What you will do
Where a line contains the word "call", copy that line from the records below.

(Items from a data source)
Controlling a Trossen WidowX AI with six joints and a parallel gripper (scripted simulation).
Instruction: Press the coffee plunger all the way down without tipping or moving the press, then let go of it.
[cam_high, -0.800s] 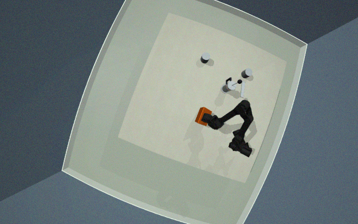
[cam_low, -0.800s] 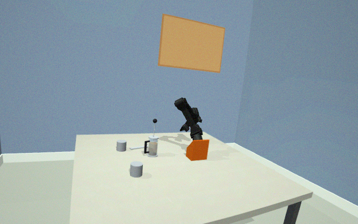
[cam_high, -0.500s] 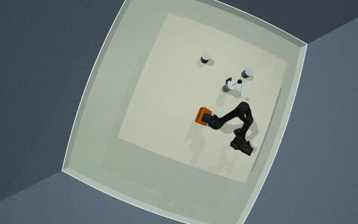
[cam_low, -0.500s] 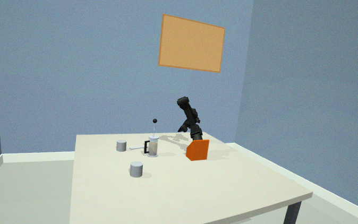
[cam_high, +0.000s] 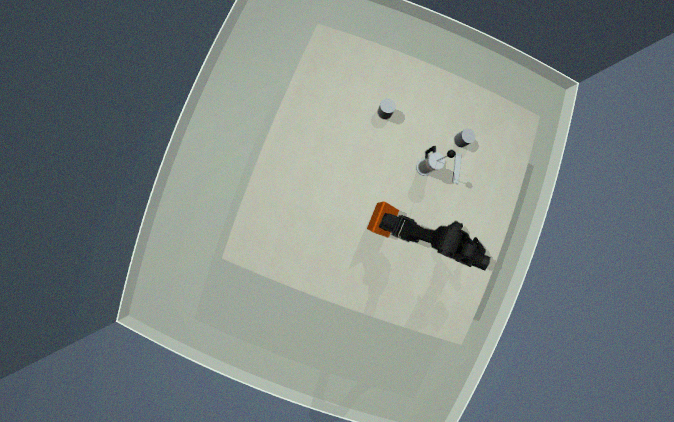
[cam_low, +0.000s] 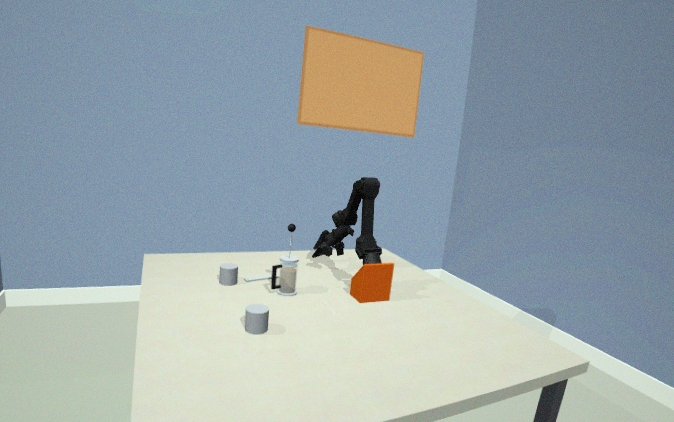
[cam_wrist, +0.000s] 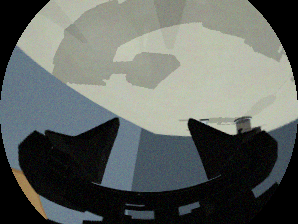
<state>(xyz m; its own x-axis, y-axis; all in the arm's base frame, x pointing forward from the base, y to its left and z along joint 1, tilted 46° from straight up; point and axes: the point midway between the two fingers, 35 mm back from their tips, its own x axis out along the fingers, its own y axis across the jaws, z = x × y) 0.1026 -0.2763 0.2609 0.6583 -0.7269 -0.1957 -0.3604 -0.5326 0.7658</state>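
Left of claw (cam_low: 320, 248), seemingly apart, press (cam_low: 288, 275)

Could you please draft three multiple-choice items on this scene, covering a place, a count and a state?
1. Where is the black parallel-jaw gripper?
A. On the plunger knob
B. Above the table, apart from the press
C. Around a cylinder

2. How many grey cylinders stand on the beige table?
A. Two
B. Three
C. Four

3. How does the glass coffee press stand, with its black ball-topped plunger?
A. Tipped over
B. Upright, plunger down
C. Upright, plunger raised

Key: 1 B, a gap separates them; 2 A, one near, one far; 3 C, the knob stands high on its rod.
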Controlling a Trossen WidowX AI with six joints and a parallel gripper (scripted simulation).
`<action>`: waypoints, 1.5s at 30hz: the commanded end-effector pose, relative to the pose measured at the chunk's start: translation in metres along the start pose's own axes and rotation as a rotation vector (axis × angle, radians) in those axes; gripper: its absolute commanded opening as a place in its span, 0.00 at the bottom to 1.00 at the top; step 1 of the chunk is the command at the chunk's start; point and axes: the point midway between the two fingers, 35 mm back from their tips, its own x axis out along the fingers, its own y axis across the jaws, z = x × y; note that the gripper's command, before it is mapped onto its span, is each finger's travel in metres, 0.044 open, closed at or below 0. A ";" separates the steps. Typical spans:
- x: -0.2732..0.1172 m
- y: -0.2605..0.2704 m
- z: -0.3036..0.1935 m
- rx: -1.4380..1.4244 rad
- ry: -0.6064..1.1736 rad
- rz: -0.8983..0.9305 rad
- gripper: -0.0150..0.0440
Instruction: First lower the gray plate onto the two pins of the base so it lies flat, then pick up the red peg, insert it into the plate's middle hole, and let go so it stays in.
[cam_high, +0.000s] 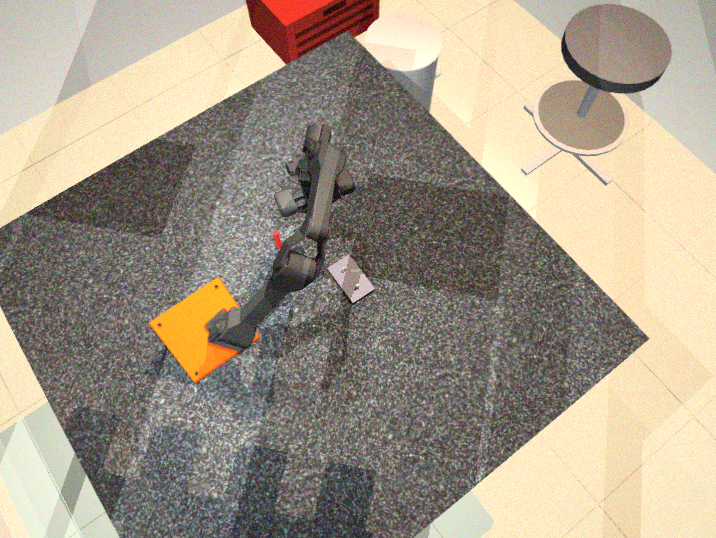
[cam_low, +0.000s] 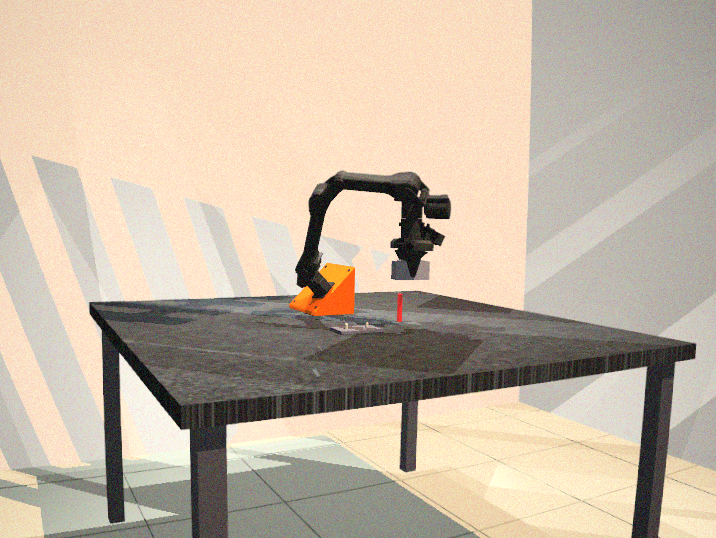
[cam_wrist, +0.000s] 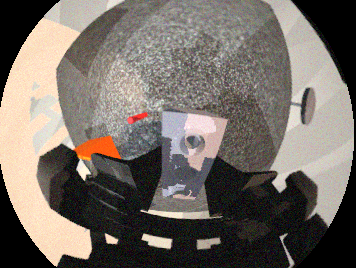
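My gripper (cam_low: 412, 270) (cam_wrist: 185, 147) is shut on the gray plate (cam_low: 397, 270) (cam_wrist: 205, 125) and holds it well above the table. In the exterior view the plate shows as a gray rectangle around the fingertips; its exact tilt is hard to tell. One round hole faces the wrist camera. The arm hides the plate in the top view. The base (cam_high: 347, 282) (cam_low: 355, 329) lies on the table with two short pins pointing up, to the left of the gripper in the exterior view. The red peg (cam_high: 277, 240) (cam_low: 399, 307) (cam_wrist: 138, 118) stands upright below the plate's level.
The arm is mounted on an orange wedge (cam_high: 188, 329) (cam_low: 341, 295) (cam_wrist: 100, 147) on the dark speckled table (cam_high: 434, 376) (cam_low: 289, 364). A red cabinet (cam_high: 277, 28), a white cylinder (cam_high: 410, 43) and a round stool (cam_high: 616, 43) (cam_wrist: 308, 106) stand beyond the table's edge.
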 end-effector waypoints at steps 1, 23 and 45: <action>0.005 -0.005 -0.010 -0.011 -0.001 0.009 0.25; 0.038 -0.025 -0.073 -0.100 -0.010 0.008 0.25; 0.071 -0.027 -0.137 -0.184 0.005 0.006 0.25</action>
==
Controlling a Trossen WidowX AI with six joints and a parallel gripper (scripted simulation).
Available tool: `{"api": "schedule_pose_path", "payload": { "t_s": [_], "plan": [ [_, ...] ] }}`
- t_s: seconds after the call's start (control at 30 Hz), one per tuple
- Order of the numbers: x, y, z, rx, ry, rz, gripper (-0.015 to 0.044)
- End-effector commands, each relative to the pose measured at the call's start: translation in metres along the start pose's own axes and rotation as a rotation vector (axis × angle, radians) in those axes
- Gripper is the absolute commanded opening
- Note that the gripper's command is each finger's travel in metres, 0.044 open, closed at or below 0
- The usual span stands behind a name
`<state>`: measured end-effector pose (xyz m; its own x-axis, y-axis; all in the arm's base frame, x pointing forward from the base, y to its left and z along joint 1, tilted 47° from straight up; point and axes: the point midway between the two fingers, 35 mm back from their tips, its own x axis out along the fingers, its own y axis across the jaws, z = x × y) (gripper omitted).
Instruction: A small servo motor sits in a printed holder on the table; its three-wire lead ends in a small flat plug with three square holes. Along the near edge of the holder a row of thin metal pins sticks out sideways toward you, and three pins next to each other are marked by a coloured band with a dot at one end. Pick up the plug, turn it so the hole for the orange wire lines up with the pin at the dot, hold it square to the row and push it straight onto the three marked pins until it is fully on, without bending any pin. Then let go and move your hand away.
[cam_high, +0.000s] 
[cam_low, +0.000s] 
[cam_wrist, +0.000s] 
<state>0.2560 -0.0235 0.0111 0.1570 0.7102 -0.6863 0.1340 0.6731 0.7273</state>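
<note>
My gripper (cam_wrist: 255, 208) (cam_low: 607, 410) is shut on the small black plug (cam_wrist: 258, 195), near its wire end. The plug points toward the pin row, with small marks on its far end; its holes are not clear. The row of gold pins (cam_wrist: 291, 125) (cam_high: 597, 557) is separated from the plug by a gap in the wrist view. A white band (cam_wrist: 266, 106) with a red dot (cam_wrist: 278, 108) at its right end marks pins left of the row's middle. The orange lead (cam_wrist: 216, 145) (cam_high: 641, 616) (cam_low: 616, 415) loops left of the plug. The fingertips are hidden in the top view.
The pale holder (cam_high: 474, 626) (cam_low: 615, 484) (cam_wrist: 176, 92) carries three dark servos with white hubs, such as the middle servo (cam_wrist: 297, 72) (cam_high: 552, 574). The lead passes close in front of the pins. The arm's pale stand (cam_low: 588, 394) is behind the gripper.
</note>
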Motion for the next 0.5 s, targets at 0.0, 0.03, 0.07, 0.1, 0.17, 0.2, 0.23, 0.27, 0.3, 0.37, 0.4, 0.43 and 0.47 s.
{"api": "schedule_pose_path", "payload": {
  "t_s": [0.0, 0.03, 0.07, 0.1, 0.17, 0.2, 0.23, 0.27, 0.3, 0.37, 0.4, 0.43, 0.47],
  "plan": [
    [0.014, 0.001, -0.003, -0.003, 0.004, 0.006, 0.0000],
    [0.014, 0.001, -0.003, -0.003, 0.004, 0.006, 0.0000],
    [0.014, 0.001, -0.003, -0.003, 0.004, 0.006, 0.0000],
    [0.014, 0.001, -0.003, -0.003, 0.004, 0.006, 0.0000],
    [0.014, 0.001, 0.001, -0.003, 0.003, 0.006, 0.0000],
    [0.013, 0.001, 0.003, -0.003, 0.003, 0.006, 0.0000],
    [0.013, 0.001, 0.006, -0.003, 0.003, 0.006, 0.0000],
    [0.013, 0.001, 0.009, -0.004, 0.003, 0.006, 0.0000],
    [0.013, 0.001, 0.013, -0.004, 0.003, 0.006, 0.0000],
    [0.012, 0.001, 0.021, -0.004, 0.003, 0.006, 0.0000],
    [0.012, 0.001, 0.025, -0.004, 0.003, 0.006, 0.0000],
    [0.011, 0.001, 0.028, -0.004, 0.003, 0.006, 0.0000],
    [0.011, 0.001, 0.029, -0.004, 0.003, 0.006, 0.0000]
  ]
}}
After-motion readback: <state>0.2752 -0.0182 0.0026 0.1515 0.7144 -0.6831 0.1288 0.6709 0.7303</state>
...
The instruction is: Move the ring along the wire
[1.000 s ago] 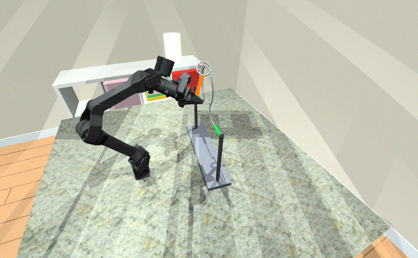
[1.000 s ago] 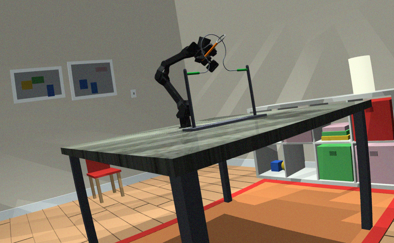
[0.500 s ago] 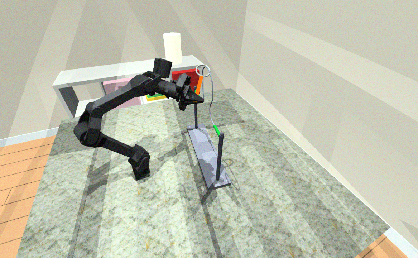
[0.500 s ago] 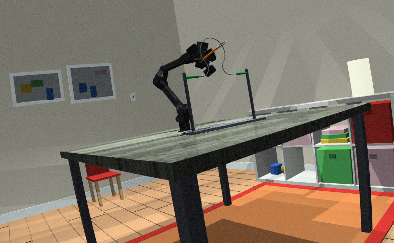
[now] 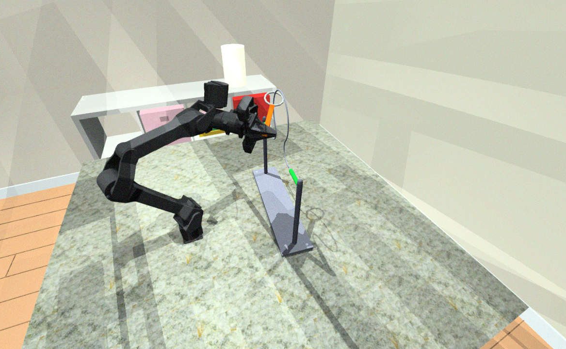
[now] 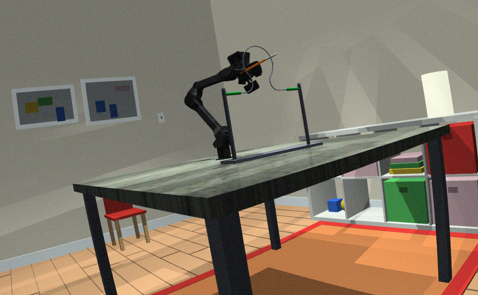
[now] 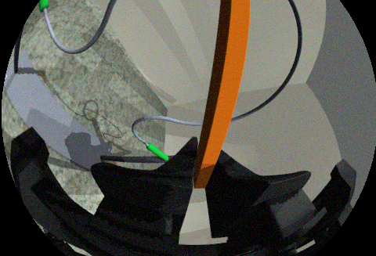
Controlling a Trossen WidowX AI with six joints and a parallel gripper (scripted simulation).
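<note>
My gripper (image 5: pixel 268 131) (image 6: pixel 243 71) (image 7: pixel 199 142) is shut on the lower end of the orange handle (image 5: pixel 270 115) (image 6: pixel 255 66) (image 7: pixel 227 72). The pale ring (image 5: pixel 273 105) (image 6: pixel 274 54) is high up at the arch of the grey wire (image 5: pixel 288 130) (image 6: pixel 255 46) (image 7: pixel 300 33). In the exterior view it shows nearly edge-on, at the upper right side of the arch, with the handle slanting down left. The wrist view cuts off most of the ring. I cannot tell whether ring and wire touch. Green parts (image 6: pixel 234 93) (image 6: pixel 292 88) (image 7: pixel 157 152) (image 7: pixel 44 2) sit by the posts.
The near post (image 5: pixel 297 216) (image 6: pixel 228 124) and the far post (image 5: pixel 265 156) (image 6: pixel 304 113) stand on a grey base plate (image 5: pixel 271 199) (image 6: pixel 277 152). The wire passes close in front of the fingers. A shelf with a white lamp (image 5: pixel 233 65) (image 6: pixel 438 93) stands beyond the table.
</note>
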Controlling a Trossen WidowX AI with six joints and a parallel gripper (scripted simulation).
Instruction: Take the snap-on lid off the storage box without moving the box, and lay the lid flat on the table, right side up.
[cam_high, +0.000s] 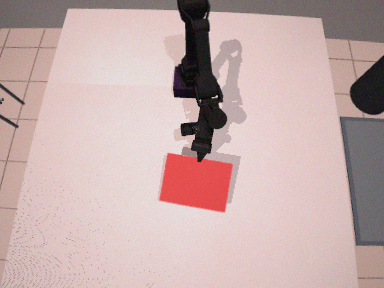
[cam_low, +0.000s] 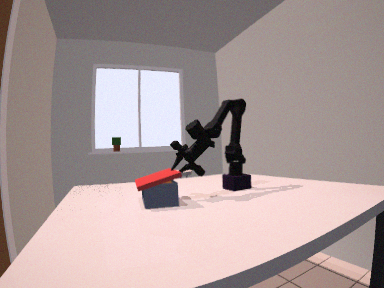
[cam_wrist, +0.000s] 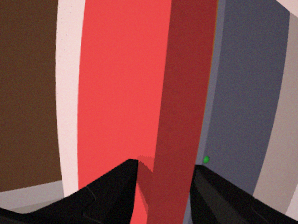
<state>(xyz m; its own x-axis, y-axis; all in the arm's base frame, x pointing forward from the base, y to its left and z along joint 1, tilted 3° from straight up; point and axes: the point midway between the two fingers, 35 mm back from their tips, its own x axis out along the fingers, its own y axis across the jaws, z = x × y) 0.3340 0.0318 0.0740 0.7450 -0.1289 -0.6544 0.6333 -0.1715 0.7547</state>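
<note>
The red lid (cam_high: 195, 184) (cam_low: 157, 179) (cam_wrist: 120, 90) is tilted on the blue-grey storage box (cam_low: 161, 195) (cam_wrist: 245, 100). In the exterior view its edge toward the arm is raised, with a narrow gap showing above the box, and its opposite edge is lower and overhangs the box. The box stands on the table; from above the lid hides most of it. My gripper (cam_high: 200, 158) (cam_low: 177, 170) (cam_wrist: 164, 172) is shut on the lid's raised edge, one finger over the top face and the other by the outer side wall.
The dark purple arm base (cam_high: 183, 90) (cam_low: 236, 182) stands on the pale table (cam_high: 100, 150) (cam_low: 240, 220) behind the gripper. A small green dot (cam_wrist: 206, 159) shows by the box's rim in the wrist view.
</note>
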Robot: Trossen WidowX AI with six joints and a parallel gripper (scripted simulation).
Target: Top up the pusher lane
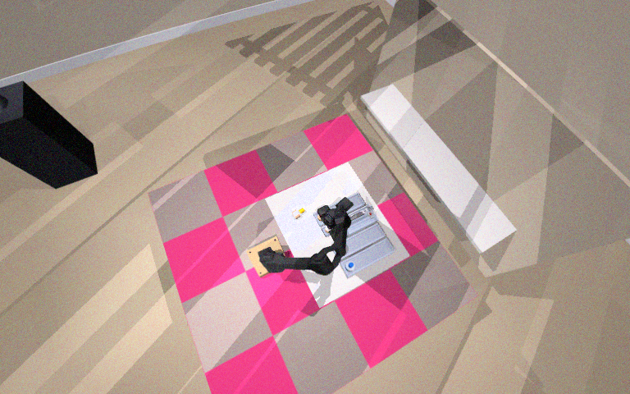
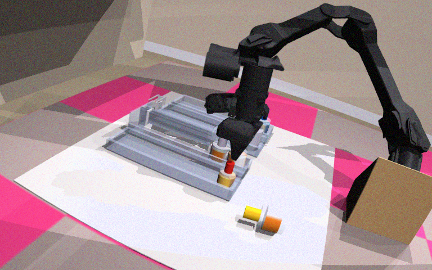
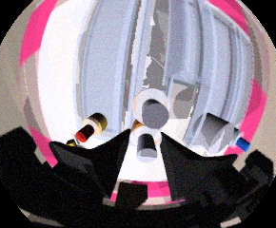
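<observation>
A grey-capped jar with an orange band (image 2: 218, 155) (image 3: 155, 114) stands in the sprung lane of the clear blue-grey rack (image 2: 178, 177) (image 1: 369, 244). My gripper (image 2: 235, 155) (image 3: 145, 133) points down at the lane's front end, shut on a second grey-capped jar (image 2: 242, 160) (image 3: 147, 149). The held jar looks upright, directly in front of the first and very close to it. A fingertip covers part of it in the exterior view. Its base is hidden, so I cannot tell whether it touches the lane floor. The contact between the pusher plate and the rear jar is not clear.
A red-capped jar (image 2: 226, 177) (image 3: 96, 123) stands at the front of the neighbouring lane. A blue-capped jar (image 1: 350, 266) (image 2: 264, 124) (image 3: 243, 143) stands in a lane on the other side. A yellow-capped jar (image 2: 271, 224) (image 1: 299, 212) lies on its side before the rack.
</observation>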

Response for this exercise
- t_s: seconds after the call's start (control at 30 Hz), one per tuple
- End-effector commands, each relative to the pose measured at the call's start: translation in metres along the start pose's own axes and rotation as a rotation vector (axis × angle, radians) in those axes

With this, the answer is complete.